#7837 Use repo directly instead of DiffInfoDoc

v1.3.0
closed
General
2015-08-20
2015-02-20
No

See [#7828] for analysis of where DiffInfoDoc is used. Goal is to remove it altogether, using SCM data directly. Then also remove the building of DiffInfoDoc records during repo refresh. (If there are really slow computations we could keep using DiffInfoDoc for a cache of those results)

Related

Tickets: #7828

Discussion

  • Dave Brondsema

    Dave Brondsema - 2015-02-23
    • labels: sf-current, indexless --> sf-current, indexless, sf-8
     
  • Igor Bondarenko

    Igor Bondarenko - 2015-02-24
    • Owner: Anonymous --> Igor Bondarenko
    • Labels: sf-current, indexless, sf-8 --> 42cc, sf-8, sf-current, indexless
    • Status: open --> in-progress
     
  • Igor Bondarenko

    Igor Bondarenko - 2015-03-05
    • status: in-progress --> review
     
  • Dave Brondsema

    Dave Brondsema - 2015-03-05

    After going through this for DiffInfoDoc, any new thoughts about how much work for other repo models?
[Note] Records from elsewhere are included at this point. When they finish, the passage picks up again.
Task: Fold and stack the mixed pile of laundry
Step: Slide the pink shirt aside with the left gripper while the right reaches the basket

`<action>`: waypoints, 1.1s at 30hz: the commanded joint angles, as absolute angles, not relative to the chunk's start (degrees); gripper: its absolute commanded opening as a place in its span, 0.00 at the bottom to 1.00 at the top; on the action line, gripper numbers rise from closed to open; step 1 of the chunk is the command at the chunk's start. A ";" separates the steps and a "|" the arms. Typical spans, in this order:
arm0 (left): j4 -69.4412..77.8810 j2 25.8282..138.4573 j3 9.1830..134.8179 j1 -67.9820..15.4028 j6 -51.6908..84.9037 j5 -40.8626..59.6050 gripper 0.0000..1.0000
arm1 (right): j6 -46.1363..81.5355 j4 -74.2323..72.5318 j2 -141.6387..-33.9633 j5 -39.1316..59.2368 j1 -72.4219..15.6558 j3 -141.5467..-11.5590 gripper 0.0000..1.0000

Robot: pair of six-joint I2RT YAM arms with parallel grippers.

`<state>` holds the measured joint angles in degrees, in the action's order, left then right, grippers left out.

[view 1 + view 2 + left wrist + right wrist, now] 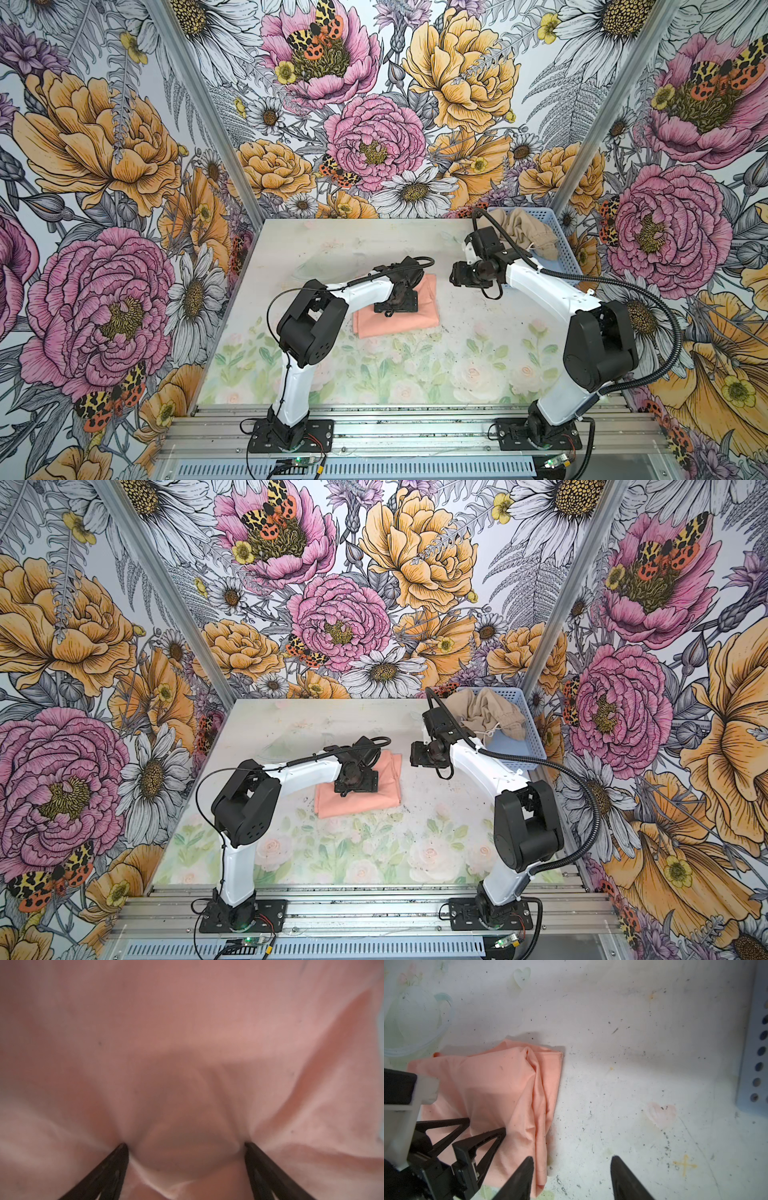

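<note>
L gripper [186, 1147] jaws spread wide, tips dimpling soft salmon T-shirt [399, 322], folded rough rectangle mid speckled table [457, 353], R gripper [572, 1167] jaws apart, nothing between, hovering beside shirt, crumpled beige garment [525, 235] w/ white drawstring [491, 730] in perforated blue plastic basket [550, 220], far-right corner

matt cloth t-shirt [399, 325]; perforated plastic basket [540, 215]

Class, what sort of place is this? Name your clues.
Probably a robot test cell: left arm and right arm bolted to aluminium rails, flower-printed walls boxing a table, a folded salmon T-shirt.
</note>
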<state>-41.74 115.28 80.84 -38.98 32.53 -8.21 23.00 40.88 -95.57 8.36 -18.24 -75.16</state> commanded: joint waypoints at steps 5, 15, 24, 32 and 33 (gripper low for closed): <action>-49.11 112.70 75.91 -24.22 15.17 -11.57 0.90 | 23.51 40.09 -90.69 9.95 -18.43 -74.12 0.61; -53.18 112.54 77.95 -8.12 -1.42 -15.14 0.94 | 24.36 40.18 -88.95 12.23 -18.74 -73.21 0.62; -52.85 111.60 75.52 4.02 -12.10 -19.88 0.94 | 23.39 41.52 -91.19 15.85 -18.81 -74.88 0.62; -52.88 112.51 76.46 7.85 -14.00 -17.42 0.93 | 22.41 41.92 -95.23 16.62 -18.81 -77.89 0.63; -53.12 112.63 76.55 7.41 -13.78 -16.79 0.93 | 22.41 41.93 -95.56 16.40 -18.79 -78.26 0.62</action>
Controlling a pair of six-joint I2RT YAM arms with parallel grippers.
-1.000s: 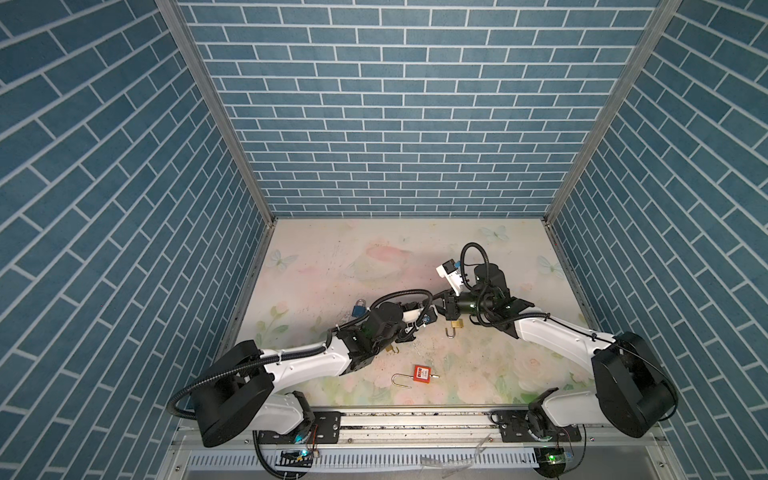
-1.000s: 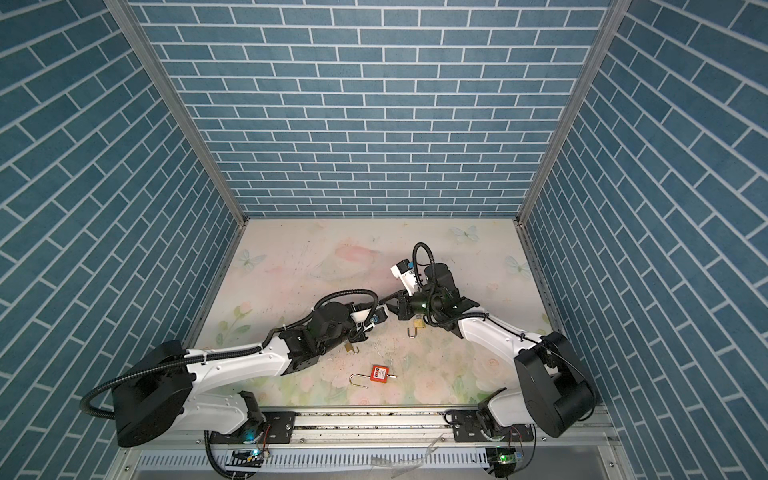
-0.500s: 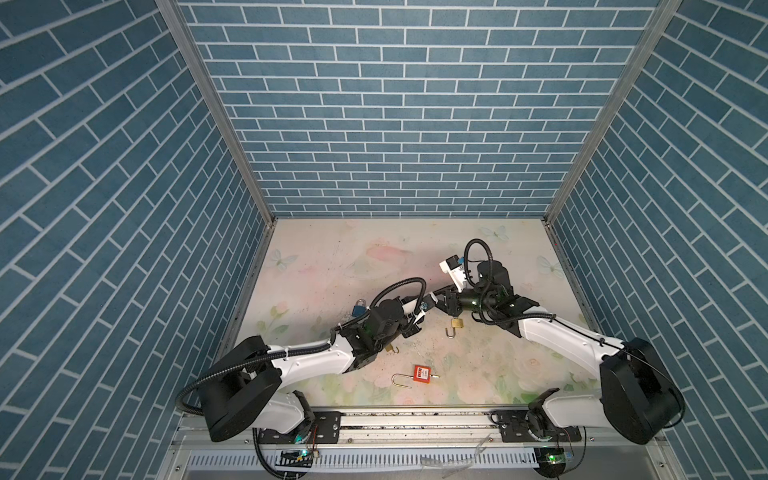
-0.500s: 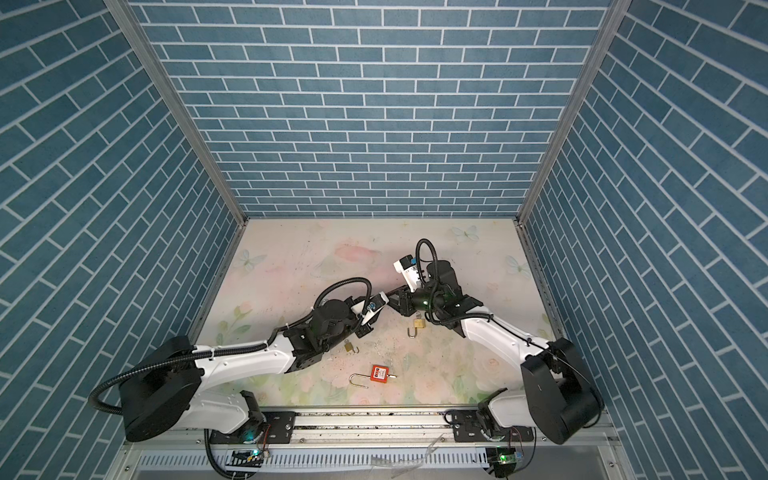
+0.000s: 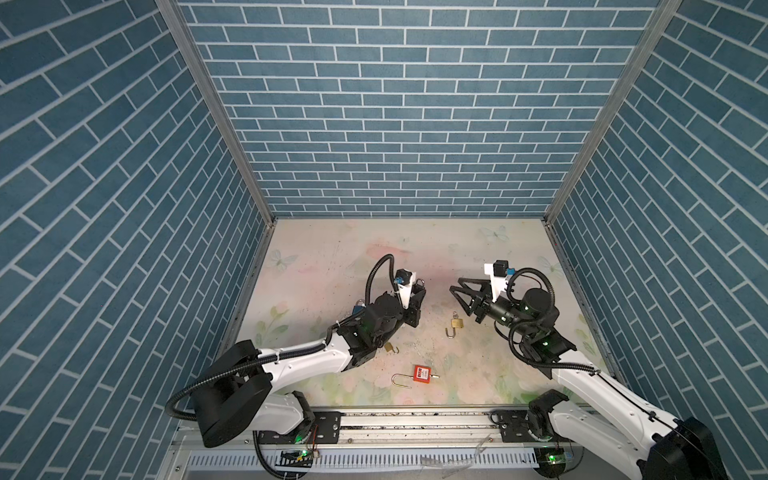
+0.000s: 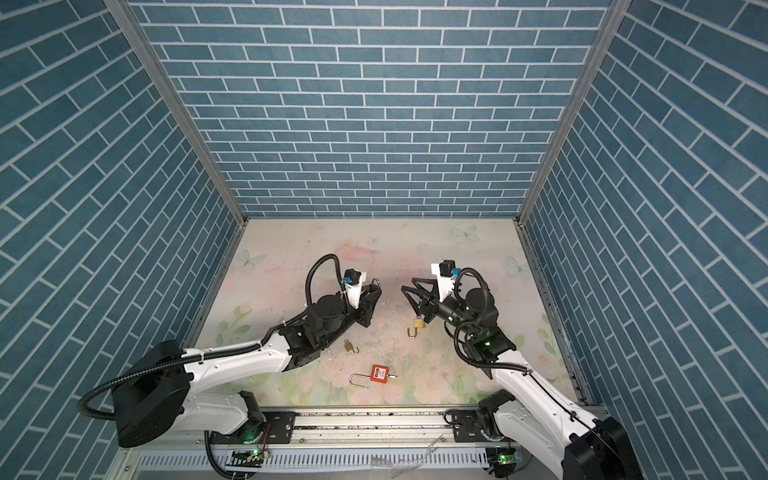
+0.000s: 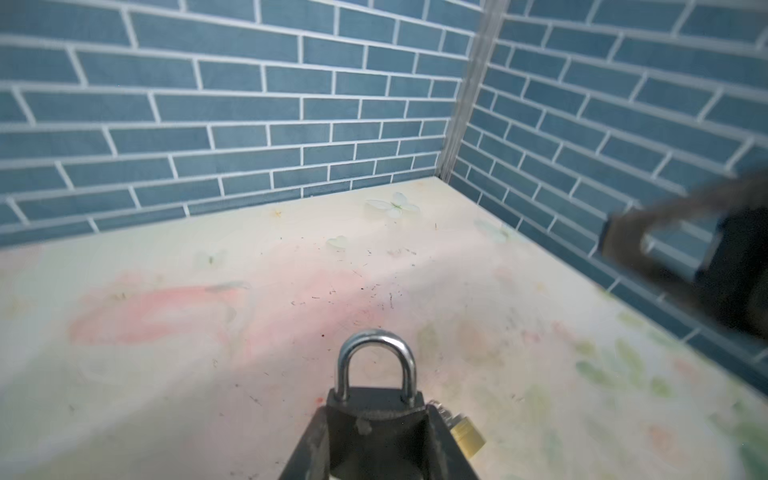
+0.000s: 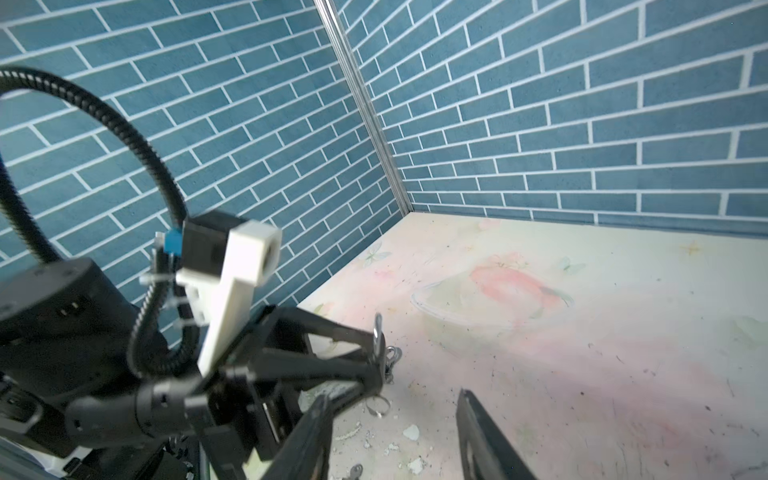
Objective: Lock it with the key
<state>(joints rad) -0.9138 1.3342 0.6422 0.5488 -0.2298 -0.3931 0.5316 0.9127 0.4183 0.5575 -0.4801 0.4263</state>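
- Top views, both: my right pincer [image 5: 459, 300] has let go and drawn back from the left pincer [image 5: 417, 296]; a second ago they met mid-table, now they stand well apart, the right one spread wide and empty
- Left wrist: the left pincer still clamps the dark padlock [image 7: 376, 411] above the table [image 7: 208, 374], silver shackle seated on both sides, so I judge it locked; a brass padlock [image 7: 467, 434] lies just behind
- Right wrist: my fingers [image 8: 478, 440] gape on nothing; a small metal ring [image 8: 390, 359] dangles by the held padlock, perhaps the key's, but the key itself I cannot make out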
Or probably each is unique in how it is used, effort to make changes, architecture, performance, etc.

     
    • Igor Bondarenko

      Igor Bondarenko - 2015-03-06

      Yeah, I think each one is unique. My impression is DiffInfoDoc was the easiest, actually :) It was used only for getting list of files that changed in a commit. And others (like CommitDoc, for example) are used much more and sometimes depend on each other.

       
  • Dave Brondsema

    Dave Brondsema - 2015-03-12
    • Reviewer: Dave Brondsema
     
  • Dave Brondsema

    Dave Brondsema - 2015-03-13
    • status: review --> in-progress
     
  • Dave Brondsema

    Dave Brondsema - 2015-03-13

    The new form of paged_diffs which uses log looks much better than the old logic in refresh_commit_info which used info2. However the ClientErrors that the old implementation handled seem to still be something we need to address. I tried importing https://svn.code.sf.net/p/tango-ds/code/ since I knew it had those "non-existent in revision" errors. It is a big repo (took few hours to import and index); I'm sure you can find others that are smaller that exhibit it problem. If you run a refresh on master you can see the revisions it complains about. Then on your branch, go to the commit view for that revision + 1. It will show no changed files, but it should show some (compared to master). It does seem to know how many changes there are, because e.g. https://sf-dbrondsema-1015.sb.sf.net/p/project2/tango-ds/15818/ lists 3 pages (but no items on those pages).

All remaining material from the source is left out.